Requirement — Beginning with the line below that contains "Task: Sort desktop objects" and ending with the line that contains "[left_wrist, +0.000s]", retype every line exactly. Pictures are not copied.

Data provided —
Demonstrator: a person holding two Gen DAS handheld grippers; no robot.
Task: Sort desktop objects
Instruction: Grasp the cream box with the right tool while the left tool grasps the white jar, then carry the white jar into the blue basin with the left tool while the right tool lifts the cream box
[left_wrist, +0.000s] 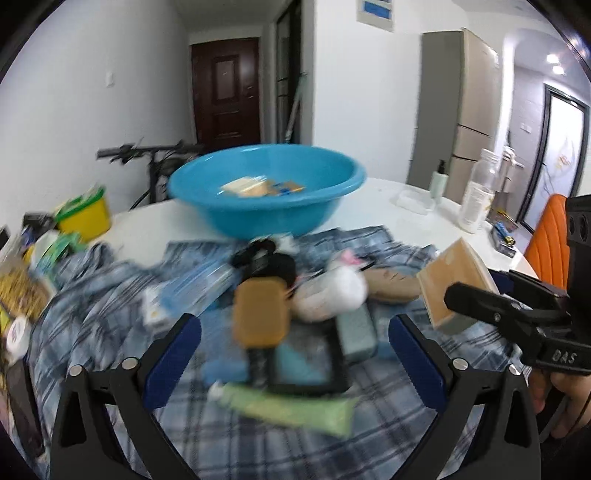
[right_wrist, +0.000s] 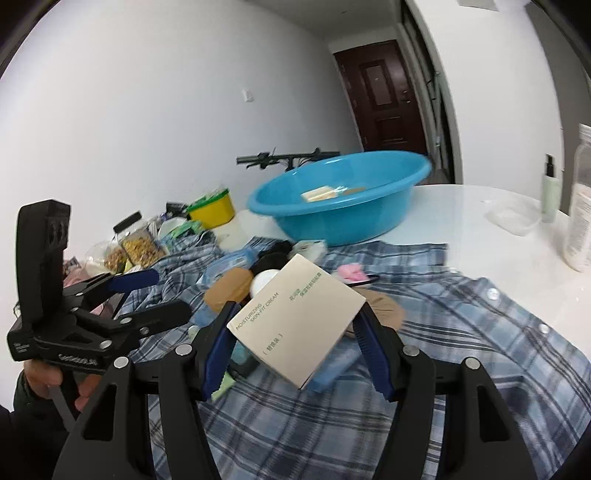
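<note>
**Speaker one:** Right wrist view was checked first. What was laid out, from the biggest thing down?

**Speaker two:** A round white table (right_wrist: 461, 206) was seen, partly covered by a blue-and-white plaid cloth shirt (right_wrist: 461, 321). A wide turquoise plastic basin (right_wrist: 332, 214) was set on the table just beyond the shirt, with a few flat cartons already inside. A heap of small articles was piled on the shirt, among them a tan oval case (left_wrist: 262, 314) and a pale green squeeze tube (left_wrist: 291, 406).

**Speaker one:** And the thing in hand?

**Speaker two:** A beige cardboard box printed as moisturizing cream (right_wrist: 299, 321) was held tilted, clear of the shirt, between the blue pads of the right gripper (right_wrist: 295, 343). The jaws were set partway apart and closed on the box's two sides. The basin was still well apart from it.

**Speaker one:** The other claw?

**Speaker two:** The left gripper (left_wrist: 295, 332) was spread wide above the heap, and nothing was gripped by it.

**Speaker one:** Which step was judged to be under way?

**Speaker two:** The carry of the box toward the basin, most likely. For the next move the box would need to be brought over the rim, then let go only once it was inside. The left claw could meanwhile be lowered onto another article.
</note>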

Answer for this exercise —
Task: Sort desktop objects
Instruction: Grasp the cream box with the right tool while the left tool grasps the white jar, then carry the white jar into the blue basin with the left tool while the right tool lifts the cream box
[left_wrist, +0.000s] 

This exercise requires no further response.